*Requirement*
I need the lines below from the one with "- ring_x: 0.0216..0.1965" down to the one with "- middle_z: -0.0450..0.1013" reproduced exactly, both ends included, and nothing else.

Items listed in a dataset
::::::::::

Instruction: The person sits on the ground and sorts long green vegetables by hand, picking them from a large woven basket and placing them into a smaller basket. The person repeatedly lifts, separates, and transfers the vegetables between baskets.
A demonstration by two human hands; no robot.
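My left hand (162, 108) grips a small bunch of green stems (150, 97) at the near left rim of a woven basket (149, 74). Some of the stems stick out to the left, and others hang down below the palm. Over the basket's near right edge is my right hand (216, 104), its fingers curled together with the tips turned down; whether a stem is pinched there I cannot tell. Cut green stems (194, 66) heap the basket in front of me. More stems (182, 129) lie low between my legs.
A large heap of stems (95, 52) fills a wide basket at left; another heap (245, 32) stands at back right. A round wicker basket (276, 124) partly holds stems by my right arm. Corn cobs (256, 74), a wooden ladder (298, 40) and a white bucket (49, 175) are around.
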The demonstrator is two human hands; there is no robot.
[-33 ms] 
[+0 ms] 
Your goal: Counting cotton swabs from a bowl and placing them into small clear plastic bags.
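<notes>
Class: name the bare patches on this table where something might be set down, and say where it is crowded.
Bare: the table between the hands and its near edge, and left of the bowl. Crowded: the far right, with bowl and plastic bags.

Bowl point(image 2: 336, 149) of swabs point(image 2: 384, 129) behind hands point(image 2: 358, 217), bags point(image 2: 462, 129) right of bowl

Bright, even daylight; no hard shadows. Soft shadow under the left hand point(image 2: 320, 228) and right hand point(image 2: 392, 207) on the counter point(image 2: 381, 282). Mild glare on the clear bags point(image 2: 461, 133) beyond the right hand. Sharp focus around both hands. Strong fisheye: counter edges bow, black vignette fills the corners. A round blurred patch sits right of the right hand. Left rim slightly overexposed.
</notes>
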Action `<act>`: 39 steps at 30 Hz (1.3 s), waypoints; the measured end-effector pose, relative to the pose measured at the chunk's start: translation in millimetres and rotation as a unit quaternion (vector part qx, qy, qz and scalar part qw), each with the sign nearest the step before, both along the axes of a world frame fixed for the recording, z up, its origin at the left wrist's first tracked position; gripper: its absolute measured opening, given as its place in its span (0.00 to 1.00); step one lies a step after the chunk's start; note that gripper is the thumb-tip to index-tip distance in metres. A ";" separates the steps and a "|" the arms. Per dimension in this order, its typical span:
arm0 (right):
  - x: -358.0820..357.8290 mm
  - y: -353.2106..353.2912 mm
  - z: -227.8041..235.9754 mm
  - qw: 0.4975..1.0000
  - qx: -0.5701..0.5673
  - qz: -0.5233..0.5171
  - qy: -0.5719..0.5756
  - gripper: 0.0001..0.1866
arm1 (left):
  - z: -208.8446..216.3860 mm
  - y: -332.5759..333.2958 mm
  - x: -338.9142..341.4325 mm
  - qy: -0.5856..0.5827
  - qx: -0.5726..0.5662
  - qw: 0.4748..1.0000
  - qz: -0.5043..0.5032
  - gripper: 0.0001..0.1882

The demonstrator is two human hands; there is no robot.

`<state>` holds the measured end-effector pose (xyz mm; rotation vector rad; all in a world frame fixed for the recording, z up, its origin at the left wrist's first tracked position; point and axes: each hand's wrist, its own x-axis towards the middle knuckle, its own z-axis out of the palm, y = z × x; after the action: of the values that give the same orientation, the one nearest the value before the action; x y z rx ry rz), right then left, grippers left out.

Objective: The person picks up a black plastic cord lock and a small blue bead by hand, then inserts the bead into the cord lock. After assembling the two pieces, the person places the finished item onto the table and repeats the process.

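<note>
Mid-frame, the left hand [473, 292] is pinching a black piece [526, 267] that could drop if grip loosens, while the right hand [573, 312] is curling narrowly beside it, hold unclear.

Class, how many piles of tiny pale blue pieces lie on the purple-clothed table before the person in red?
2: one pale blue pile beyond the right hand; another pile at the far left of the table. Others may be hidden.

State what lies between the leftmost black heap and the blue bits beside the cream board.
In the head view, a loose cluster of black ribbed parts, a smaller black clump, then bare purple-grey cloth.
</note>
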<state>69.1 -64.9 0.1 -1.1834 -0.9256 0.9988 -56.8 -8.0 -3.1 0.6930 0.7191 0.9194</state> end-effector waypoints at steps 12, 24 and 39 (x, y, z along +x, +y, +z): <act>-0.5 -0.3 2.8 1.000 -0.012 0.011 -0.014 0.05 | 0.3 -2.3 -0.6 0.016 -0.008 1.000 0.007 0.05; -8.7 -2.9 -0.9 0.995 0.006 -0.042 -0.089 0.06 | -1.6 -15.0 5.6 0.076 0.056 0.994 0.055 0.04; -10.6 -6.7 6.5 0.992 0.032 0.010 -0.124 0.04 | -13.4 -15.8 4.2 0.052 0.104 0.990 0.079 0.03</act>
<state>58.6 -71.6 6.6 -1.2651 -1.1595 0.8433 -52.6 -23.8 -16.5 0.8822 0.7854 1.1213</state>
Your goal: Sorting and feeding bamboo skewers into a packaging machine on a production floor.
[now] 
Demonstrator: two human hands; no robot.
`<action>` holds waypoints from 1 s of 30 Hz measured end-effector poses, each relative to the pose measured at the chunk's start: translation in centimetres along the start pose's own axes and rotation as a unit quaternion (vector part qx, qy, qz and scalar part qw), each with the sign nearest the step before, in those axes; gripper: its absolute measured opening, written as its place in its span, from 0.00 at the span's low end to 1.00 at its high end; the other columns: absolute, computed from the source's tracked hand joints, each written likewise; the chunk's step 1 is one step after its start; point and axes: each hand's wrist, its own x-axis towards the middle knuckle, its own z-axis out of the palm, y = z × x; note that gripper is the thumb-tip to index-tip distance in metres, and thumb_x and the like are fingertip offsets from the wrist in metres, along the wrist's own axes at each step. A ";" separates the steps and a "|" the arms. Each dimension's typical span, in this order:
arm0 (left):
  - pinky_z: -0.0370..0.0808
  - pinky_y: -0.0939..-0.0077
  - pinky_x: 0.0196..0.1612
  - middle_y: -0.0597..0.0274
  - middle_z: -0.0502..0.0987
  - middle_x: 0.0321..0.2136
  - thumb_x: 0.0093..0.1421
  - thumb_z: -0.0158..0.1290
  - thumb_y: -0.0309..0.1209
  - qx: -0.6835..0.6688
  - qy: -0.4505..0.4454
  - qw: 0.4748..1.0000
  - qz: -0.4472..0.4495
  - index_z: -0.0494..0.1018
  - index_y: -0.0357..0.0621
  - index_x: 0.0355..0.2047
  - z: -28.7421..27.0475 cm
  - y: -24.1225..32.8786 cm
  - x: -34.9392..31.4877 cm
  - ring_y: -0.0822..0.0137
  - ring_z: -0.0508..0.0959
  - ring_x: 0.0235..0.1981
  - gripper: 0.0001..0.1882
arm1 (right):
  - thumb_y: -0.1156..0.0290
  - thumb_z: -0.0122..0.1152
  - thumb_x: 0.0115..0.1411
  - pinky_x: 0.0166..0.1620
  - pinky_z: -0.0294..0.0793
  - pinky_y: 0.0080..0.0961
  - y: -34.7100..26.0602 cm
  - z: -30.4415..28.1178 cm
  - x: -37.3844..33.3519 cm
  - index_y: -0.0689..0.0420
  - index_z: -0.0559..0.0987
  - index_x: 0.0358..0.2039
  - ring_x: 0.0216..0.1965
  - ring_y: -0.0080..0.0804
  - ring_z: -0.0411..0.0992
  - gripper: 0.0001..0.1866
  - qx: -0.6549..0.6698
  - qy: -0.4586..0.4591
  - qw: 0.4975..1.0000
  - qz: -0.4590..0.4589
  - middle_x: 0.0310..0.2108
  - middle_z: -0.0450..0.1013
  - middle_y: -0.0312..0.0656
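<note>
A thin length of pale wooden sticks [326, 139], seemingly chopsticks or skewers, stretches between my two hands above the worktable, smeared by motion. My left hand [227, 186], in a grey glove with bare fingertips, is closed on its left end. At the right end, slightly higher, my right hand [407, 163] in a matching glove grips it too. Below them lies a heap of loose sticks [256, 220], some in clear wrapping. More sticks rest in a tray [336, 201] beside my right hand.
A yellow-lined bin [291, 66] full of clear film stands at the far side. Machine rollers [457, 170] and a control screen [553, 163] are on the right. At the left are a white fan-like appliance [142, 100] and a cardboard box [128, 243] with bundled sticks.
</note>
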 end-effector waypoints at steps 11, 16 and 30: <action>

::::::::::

*Exercise solution*
  - ring_x: 0.0216..0.1965
  - ring_y: -0.0080..0.0804
  - ring_z: -0.0411..0.0992
  - gripper: 0.0001..0.1866
  - qx: -0.6549..0.6698
  - qy: -0.4586..0.4591
  - qw: 0.4975..1.0000
  - qz: -0.4590..0.4589
  - middle_x: 0.0310..0.2108
  - middle_z: -0.0450..0.1013

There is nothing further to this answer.